WHAT IS BEING ASKED = What you return should be the complete listing, unchanged, with no pictures in it.
━━━━━━━━━━━━━━━━━━━━━━━━━━━━━━
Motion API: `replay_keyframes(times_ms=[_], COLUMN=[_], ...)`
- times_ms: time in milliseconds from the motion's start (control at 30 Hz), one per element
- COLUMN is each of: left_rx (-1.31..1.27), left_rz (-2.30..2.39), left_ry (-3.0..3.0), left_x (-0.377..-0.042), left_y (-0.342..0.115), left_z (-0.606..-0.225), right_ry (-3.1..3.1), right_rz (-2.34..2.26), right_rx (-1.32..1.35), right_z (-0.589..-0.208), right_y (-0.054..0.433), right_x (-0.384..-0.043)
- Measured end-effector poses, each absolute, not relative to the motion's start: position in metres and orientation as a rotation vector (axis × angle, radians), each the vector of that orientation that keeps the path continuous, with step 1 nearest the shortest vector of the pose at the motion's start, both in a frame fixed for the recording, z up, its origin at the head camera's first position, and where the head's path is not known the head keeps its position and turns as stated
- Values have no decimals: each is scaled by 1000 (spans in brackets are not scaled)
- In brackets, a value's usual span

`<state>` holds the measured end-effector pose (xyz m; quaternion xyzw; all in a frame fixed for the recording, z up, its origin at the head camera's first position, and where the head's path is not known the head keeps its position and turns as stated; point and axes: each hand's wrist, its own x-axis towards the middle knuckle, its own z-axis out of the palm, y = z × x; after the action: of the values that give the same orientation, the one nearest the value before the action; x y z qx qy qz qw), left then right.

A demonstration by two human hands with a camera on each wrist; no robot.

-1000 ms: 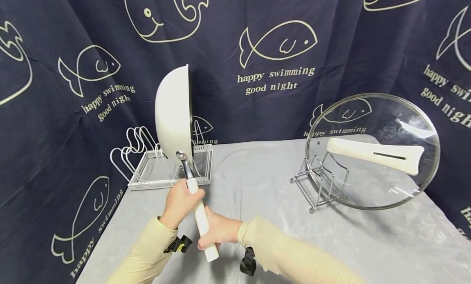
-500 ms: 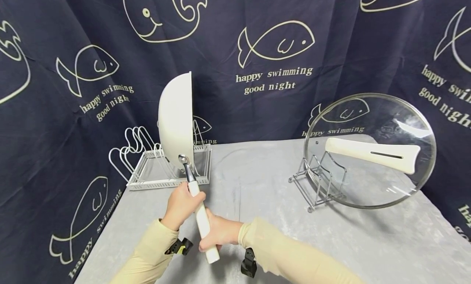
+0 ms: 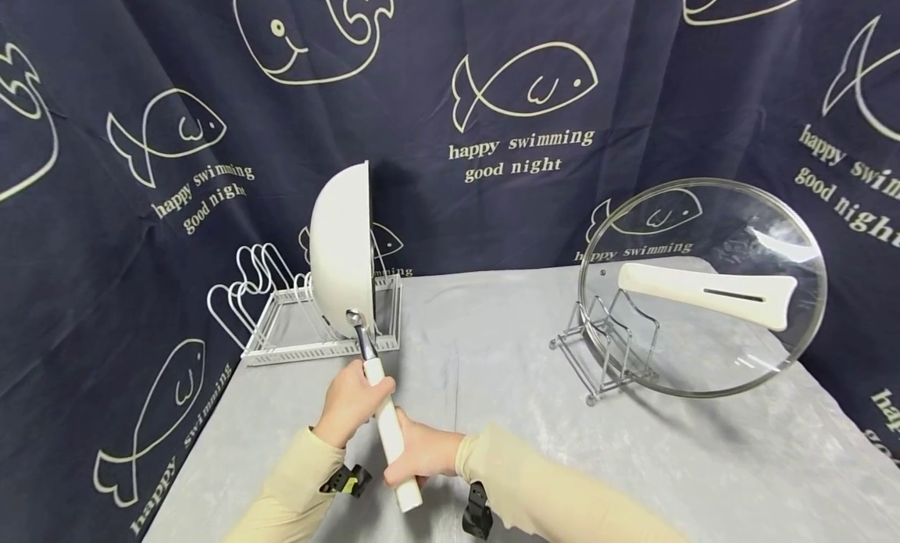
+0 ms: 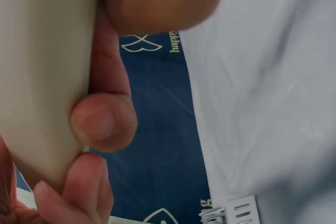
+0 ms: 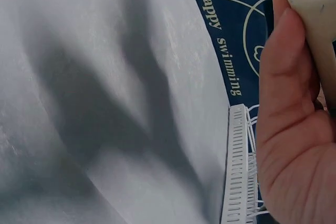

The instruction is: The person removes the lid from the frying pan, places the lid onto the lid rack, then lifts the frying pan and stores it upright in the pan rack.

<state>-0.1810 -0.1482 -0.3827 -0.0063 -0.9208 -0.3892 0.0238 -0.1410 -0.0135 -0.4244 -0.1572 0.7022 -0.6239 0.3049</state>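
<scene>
A white wok [image 3: 342, 250] stands on edge in the head view, its dark inside turned to the right. Its lower part is at the white wire rack [image 3: 323, 354]; whether it bears on the wires cannot be told. My left hand [image 3: 351, 402] grips the pale handle [image 3: 389, 427] near its metal neck. Lower down, my right hand [image 3: 425, 449] holds the same handle near its end. In the left wrist view, curled fingers [image 4: 102, 121] wrap the handle. The right wrist view has the right hand [image 5: 296, 129] round the handle's hollow end.
At the right, a large glass lid [image 3: 703, 293] with a white handle leans upright in a small chrome rack [image 3: 605, 355]. Heart-shaped white dividers [image 3: 242, 293] rise left of the wok. A navy curtain [image 3: 450, 215] hangs behind the grey-covered table [image 3: 506, 371].
The wok has come down and slightly right, lower over the white rack. Both hands have moved down a little with the handle, keeping their grip.
</scene>
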Motion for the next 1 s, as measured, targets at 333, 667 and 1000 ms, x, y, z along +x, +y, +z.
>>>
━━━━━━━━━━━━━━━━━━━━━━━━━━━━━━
PROBLEM SOLUTION =
Motion API: `replay_keyframes(times_ms=[_], COLUMN=[_], ...)`
- times_ms: time in milliseconds from the motion's start (control at 30 Hz), one per element
- COLUMN is each of: left_rx (-1.31..1.27), left_rz (-2.30..2.39), left_ry (-3.0..3.0), left_x (-0.377..-0.042), left_y (-0.342..0.115), left_z (-0.606..-0.225), right_ry (-3.1..3.1), right_rz (-2.34..2.26), right_rx (-1.32..1.35), right_z (-0.589..-0.208), right_y (-0.054..0.433), right_x (-0.384..-0.043)
- Measured end-effector poses, each absolute, not relative to the motion's start: position in metres and orientation as a rotation vector (axis × angle, radians), each the vector of that orientation that keeps the path continuous, with step 1 nearest the shortest vector of the pose at the motion's start, both in a frame fixed for the recording, z up, its origin at the head camera's first position, and where the head's path is not known the head keeps its position and turns as stated
- Values have no decimals: each is scaled by 1000 (spans in brackets are not scaled)
- In brackets, a value's usual span

`<state>` holds the measured end-effector pose (xyz m; quaternion xyzw; all in a frame fixed for the recording, z up, its origin at the head camera's first position, and where the head's path is not known the head keeps its position and turns as stated; point and axes: each hand's wrist, its own x-axis towards the middle knuckle, its own z-axis out of the palm, y = z × x; after the action: of the values that give the same orientation, the one nearest the value before the action; x y z qx qy qz qw), left then right.

A demonstration by two human hands with a camera on each wrist; no robot.

-1000 ms: 
-500 ms: 
+0 ms: 
+0 ms: 
+0 ms: 

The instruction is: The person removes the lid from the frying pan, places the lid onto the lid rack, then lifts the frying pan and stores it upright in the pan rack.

<state>-0.1810 -0.1482 -0.3827 -0.0063 -0.9208 -0.3892 0.0238 -0.1410 -0.0135 -0.4244 -0.1572 0.7022 -0.6239 0.3049</state>
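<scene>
A white wok [image 3: 342, 250] stands on edge in the head view, its dark inside turned to the right. Its lower part is at the white wire rack [image 3: 323, 354]; whether it bears on the wires cannot be told. My left hand [image 3: 351, 402] grips the pale handle [image 3: 389, 427] near its metal neck. Lower down, my right hand [image 3: 425, 449] holds the same handle near its end. In the left wrist view, curled fingers [image 4: 102, 121] wrap the handle. The right wrist view has the right hand [image 5: 296, 129] round the handle's hollow end.
At the right, a large glass lid [image 3: 703, 293] with a white handle leans upright in a small chrome rack [image 3: 605, 355]. Heart-shaped white dividers [image 3: 242, 293] rise left of the wok. A navy curtain [image 3: 450, 215] hangs behind the grey-covered table [image 3: 506, 371].
The wok has come down and slightly right, lower over the white rack. Both hands have moved down a little with the handle, keeping their grip.
</scene>
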Motion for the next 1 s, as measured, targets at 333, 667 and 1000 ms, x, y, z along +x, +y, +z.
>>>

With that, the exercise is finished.